Dr Jing Yu

Jing is a Computational Geneticist with deep expertise in rare disease genomics, structural variant analysis, and cloud-based engineering solutions. He holds a PhD in Genetics from the University of Nottingham, where he studied DNA repair proteins using crystallographic and genetic techniques. Over the past decade, Jing has contributed to major research programs across the UK genomics ecosystem, including Genomics England’s 100,000 Genomes Project and the UK Inherited Retinal Dystrophy Consortium.
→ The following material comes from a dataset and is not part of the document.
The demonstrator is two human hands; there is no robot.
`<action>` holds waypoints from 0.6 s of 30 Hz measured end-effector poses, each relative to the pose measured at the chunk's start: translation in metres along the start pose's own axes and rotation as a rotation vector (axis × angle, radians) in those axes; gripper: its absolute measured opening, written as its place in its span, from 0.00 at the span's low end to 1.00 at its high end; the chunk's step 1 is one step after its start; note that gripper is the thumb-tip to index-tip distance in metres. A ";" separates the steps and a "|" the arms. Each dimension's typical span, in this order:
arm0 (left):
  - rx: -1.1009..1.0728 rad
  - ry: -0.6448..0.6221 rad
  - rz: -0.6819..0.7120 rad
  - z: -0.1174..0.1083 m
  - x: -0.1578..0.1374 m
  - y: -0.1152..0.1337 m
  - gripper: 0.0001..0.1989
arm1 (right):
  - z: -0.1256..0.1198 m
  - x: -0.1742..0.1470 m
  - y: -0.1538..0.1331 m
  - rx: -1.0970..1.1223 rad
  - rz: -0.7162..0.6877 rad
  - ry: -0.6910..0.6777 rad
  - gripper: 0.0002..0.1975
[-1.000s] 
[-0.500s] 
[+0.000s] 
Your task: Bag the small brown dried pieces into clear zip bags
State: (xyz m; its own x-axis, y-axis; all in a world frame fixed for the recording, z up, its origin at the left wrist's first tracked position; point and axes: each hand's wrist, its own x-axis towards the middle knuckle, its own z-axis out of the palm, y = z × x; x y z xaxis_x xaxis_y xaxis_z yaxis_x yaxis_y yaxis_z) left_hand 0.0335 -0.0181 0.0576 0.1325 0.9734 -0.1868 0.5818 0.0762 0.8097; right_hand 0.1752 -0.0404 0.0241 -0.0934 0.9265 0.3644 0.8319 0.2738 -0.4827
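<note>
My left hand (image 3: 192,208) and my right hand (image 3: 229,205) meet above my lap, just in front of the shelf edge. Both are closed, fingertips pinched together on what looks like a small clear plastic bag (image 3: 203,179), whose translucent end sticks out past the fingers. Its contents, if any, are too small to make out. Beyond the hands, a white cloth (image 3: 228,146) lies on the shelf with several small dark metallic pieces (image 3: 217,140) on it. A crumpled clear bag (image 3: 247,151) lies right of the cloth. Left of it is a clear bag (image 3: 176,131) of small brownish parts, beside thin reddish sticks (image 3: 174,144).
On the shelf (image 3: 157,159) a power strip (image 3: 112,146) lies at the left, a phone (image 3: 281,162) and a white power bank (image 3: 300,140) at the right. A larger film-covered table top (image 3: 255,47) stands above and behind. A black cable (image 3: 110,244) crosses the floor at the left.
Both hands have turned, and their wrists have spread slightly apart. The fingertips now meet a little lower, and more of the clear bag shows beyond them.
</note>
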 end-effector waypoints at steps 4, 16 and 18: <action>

During his time at the University of Oxford, Jing developed SVRare, a breakthrough tool that significantly accelerated structural variant-based diagnosis in rare genetic disorders. The method has supported over 200 new diagnoses and underpinned several high-impact publications. He also contributed to the Eye2Gene initiative—recently published in Nature Machine Intelligence—which applies AI to predict genetic causes of inherited retinal diseases. He later spent over two years at Novo Nordisk, where he contributed to a range of genomic initiatives, including the development of analytical pipelines, large-scale sequencing projects, and the application of genetic data in diverse research and safety contexts. 

Now at Sequoia Genetics, Jing brings a rare combination of engineering fluency and human genetics insight. He leads the design and implementation of scalable genomic workflows, variant annotation pipelines, and integrated data platforms across clinical and research settings. His work is instrumental in bridging bioinformatics innovation with translational impact.